Purpose

We hypothesize that an integrated software technology for evaluation of the human connectome can: 1) elucidate structural brain properties on a per patient basis, 2) assist the user in performing reliable connectomics analyses through modular design (supporting the use of user-selected fiber tracking algorithms, etc.), and 3) remove the burden of implementation of computational parallelism, file management, and extraction of fiber tract information from patient samples through Big Data approaches implemented in distributed systems.

Methods

CRUSH is written in Python 3.7 and is presented as a single command line utility with a minimalist design. The core utility will run on any platform that supports python, however in most cases, the plugins will be expected to force the narrowing of supported operating systems as software such as FreeSurfer [4] and diffusion toolkit (DTK) [3] will not run on all operating systems, and they are relied upon for ROI establishment [4] and fiber tracking [3] respectively, in this study. CRUSH has two modes. (1) The iteration across all patient data included in a study, and invokes any processing pipelines found in registered plugins. These plugins can involve any information extraction pipeline, and may vary in purpose or research interest. The data from all executed plugins is recorded in common data storage using a hash-based repository. (2) The retrieval of stored data into either a wide or tall spreadsheet for the purposes of further analysis.

The measurement extraction pipeline demonstrated in this research is a novel approach to expanding the previously developed regionally focused analytic procedure [1], which was demonstrated to produce reliable results on a clinically imaged population, previously studied [2]. The sequence depicted in Fig. 1 outlines the steps taken to derive fiber tracts in support of connectomics based tractography, using a combination of TrackVis/DTK [3], FreeSurfer [4], and FSL [5] command line tools.

All patient examination data included in a study are converted to Nifti format and then corrected for eddy currents and patient movement. In this study, HARDI reconstruction was performed to create whole brain tract pathways by processing the diffusion MRI data in its native input space. ODF data is reconstructed and then fiber tracking is performed by DTK to produce a track file usable by TrackVis [3].

During the final stage, TrackVis was used to perform a Cartesian product of all ROIs and all TrackVis methods (roi and roi_end), resulting in approximately 65000 intersection points (180 ROIs x 180 ROIs x 2 methods). Each intersection point has 14 measurable values (along each fiber tract identified by the user selected fiber tracking method, this software computes: fractional anisotropy mean and standard deviation, apparent diffusion coefficient mean and standard deviation, tract length mean and standard deviation, number of tracts mean and standard deviation, as well as hemispheric asymmetry measurements for each extracted aforementioned statistic).
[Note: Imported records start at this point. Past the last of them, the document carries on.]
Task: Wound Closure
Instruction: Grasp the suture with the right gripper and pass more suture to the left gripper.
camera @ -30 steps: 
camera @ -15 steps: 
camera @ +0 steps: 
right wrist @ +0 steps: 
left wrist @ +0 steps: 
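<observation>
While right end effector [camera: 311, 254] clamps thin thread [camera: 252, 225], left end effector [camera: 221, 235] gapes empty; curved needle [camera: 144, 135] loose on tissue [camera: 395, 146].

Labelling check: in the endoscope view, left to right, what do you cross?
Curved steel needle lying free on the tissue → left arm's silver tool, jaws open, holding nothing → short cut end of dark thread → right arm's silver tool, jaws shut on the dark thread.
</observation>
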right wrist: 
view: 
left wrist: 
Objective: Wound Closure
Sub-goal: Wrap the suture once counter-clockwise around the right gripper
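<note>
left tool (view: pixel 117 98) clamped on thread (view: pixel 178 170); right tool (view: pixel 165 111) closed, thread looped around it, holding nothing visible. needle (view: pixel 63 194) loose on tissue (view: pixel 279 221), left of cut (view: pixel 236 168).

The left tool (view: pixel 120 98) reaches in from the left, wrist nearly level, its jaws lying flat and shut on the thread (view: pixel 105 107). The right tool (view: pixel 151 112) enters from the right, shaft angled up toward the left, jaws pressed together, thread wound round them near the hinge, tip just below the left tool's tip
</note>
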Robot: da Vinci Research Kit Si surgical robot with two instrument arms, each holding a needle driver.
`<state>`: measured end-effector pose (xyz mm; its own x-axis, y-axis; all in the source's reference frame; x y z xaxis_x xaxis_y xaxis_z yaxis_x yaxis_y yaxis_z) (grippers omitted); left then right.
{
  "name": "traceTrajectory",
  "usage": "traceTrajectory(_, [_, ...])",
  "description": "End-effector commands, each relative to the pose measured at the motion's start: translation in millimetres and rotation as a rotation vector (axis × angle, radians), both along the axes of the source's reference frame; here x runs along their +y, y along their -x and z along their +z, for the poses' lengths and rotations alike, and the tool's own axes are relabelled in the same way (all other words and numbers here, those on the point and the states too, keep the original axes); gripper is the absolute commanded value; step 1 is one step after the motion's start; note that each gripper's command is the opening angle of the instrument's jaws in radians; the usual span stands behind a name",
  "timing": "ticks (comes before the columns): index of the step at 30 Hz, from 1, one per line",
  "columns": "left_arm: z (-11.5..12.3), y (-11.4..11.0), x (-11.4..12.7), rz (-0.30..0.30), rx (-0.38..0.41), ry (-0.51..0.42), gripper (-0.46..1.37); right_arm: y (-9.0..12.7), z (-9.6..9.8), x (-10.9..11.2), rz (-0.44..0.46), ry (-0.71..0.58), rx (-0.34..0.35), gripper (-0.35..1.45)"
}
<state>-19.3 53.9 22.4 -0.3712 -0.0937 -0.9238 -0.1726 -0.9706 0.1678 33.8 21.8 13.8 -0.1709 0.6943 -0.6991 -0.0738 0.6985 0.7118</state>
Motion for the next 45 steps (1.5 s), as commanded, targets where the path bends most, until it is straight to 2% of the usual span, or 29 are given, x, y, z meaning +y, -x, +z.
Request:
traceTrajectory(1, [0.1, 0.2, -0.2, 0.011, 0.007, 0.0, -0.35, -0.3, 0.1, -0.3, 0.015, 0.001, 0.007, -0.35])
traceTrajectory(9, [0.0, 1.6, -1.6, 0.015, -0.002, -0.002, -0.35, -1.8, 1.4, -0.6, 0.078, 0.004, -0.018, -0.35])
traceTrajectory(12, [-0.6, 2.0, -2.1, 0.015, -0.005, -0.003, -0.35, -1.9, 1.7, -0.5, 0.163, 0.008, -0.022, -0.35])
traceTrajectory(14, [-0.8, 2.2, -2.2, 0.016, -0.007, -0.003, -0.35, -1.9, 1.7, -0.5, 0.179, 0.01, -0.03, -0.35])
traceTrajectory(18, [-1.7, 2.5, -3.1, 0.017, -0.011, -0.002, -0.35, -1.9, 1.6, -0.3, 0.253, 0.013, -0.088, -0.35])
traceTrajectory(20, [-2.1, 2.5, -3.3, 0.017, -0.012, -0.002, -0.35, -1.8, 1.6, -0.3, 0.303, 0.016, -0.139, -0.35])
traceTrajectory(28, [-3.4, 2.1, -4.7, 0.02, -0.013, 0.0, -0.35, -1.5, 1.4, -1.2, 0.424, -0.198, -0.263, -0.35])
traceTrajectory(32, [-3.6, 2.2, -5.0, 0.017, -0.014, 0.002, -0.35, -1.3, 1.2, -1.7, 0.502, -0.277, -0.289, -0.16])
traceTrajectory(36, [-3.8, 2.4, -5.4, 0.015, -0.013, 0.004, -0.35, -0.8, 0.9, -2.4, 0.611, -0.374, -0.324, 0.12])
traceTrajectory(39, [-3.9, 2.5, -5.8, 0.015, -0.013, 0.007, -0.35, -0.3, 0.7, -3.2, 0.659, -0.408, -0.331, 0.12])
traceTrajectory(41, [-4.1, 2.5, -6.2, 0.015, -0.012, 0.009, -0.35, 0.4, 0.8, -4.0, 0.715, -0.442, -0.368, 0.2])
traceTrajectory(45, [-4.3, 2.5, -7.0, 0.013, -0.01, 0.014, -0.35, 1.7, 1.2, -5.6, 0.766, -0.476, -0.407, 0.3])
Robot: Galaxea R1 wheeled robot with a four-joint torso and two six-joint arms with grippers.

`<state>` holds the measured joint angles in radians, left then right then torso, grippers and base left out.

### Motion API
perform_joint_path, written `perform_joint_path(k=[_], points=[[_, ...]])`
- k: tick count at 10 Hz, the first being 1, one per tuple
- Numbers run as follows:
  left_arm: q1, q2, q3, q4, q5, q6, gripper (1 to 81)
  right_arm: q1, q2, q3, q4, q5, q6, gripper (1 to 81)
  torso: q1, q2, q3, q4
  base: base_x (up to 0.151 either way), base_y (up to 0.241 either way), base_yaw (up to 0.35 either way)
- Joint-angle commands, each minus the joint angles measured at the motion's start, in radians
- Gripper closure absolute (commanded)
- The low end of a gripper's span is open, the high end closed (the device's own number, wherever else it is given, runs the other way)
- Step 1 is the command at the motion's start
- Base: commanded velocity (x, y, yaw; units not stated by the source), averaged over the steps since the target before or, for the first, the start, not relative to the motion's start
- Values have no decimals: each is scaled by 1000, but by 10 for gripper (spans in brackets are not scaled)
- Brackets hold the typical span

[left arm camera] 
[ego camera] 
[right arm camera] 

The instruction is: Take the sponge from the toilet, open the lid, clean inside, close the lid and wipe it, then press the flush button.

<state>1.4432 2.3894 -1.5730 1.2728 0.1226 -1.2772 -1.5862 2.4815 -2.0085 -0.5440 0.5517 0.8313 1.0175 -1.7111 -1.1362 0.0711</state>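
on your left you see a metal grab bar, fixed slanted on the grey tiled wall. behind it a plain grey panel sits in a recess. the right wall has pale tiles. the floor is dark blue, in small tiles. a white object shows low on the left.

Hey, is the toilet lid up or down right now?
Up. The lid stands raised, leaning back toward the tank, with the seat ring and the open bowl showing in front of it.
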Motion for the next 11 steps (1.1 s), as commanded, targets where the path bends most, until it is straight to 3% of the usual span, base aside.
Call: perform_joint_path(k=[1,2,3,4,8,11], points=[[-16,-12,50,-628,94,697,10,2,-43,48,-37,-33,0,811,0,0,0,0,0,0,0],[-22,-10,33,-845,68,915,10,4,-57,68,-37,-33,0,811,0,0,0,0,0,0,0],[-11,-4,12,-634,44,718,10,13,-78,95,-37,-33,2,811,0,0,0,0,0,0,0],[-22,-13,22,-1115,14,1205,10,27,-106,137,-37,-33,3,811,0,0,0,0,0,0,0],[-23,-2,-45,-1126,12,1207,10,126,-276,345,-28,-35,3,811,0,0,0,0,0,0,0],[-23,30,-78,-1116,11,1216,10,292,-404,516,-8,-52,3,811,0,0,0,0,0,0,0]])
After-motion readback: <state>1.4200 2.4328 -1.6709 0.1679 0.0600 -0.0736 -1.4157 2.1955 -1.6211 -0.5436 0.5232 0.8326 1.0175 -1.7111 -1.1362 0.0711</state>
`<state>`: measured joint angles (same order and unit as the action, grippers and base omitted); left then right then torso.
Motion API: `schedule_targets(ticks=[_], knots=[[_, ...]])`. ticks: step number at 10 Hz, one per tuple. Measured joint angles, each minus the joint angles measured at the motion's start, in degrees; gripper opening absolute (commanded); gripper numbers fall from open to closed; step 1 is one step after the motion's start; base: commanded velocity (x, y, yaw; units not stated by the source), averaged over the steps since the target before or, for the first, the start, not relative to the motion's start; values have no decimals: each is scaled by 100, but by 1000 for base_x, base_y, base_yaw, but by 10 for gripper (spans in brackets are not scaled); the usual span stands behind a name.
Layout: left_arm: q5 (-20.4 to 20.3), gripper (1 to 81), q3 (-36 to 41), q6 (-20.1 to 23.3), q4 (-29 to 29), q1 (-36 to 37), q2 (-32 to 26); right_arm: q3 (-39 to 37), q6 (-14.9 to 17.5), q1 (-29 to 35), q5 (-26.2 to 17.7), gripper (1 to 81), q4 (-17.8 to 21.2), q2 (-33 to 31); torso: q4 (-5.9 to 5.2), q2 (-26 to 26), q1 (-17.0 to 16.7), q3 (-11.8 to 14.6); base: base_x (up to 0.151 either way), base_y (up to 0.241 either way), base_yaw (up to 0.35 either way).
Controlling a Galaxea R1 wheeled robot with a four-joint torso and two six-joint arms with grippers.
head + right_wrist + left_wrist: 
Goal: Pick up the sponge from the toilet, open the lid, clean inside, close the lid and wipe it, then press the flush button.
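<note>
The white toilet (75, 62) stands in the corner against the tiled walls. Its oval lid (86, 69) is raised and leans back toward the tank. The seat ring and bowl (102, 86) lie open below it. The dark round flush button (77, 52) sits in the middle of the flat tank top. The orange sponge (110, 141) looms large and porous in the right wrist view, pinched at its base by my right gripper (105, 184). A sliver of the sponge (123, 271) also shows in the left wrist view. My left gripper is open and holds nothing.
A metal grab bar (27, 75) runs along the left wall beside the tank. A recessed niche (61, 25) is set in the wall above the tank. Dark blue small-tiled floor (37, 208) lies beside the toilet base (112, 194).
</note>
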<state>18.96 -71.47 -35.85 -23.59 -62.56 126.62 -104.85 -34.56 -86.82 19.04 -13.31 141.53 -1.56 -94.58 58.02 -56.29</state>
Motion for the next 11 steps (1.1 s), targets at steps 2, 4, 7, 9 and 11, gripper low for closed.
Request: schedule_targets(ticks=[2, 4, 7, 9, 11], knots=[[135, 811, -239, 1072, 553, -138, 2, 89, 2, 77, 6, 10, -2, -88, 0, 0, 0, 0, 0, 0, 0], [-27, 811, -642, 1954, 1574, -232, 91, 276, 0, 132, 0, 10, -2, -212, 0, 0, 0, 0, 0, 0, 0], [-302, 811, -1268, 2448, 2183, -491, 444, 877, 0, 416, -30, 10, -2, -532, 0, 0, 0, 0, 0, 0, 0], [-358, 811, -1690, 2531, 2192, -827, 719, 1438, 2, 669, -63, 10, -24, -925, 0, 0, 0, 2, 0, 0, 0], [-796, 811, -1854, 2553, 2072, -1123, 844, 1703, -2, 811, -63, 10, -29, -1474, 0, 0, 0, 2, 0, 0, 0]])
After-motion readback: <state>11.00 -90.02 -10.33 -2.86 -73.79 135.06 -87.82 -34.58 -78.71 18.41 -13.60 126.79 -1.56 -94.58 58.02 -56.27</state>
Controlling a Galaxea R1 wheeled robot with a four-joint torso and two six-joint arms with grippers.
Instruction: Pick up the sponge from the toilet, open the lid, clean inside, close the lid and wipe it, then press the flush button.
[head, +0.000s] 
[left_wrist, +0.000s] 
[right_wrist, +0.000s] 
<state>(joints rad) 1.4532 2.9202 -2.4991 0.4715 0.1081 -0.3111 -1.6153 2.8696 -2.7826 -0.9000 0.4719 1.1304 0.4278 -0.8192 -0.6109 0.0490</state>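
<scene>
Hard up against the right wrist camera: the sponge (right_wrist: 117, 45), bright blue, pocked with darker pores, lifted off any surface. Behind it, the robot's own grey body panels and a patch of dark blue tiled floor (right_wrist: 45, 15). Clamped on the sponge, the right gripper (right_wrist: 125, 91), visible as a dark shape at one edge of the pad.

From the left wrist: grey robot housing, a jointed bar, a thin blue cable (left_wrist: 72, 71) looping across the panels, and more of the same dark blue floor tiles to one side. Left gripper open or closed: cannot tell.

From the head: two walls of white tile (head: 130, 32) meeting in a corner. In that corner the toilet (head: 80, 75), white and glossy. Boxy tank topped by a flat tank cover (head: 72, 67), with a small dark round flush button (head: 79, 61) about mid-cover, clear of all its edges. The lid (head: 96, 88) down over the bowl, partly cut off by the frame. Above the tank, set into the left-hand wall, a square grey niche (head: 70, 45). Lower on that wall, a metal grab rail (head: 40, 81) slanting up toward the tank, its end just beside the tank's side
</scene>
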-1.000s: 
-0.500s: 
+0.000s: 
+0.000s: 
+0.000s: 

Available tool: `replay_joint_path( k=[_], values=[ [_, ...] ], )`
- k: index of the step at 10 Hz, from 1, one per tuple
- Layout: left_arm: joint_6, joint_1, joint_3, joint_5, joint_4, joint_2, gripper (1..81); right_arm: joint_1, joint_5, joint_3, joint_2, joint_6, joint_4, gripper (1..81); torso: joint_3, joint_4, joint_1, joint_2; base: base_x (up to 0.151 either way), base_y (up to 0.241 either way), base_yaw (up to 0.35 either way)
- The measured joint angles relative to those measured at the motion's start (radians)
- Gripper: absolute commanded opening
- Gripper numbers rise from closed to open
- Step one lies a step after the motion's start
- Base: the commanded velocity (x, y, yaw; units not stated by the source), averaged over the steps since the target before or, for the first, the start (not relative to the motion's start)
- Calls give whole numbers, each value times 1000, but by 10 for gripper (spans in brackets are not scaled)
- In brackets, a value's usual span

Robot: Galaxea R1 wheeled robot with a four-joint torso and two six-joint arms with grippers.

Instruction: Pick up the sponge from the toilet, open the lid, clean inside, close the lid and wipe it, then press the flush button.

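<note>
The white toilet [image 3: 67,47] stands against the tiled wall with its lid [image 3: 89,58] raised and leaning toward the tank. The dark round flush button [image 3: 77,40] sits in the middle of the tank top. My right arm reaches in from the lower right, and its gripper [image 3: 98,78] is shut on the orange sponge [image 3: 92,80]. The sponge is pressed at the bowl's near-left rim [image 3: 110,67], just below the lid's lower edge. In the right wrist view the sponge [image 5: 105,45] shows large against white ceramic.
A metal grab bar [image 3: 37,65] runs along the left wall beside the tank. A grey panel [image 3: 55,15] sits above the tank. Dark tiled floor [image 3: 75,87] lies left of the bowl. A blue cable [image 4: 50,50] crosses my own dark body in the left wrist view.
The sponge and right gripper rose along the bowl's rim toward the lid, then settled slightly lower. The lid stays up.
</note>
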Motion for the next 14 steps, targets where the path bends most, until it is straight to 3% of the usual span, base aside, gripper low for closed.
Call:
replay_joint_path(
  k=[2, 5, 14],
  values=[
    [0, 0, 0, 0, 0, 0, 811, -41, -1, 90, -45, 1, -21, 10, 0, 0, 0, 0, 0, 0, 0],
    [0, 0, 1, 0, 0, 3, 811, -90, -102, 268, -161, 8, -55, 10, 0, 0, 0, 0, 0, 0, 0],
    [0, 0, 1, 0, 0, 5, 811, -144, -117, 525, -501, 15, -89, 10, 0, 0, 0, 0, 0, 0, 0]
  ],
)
This capability, when executed at scale enabled analysis across hundreds of patient samples as we sought to understand correlations and patterns among ROIs in the entire connectome. This will provide a mechanism to discover insights, make predictions, and ultimately may create new diagnostic and disease characterization technologies for patients with autism spectrum disorder, attention deficit hyperactivity disorder, cerebral palsy and more.

Results

This research establishes a framework in which to perform connectomic measurements of 927,472 data points across 182 major brain regions, and is a modular expandable system that can be adapted for increased measurements with the addition of any new brain atlas / segmentation technique or fiber tracking module. Large-scale univariate statistical analyses are part of the developed software package and in this study were performed on a dataset of 642 neurotypical individuals [1], to assess characteristics of the connectomic biomarkers extracted. Machine learning models are also part of the developed software package to assess the extracted connectomics measurements’ ability to inform predictions of target patient variables (e.g. age, gender, etc.). Initial findings include the discovery of pathways whose extracted statistics are correlated with subject age across patients 0 to 20 years, such as the variability (standard deviation) of the fractional anisotropy connecting the left pallidum to the left insula (Fig 2), an example finding that may be linked with pruning-based fiber tract maturation. Findings include the successful reconstruction of the connectome in 539 of 642 patients imaged clinically using our publically available software [6]

Acknowledgements

This work was supported by the National Institutes of Health (grant numbers R01HD078561, R21MH118739, HD098606, R03NS091587) to ET; Natural Science and Engineering Research Council of Canada's Canada Research Chair grant (grant number 231266) to JL, a Canada Foundation for Innovation and Nova Scotia Research and Innovation Trust infrastructure grant (R0176004) to JL, a Natural Science and Engineering Research Council of Canada Discovery Grant (R0192004) to JL and a St. Francis Xavier University research startup grant to JL (grant number R0168020).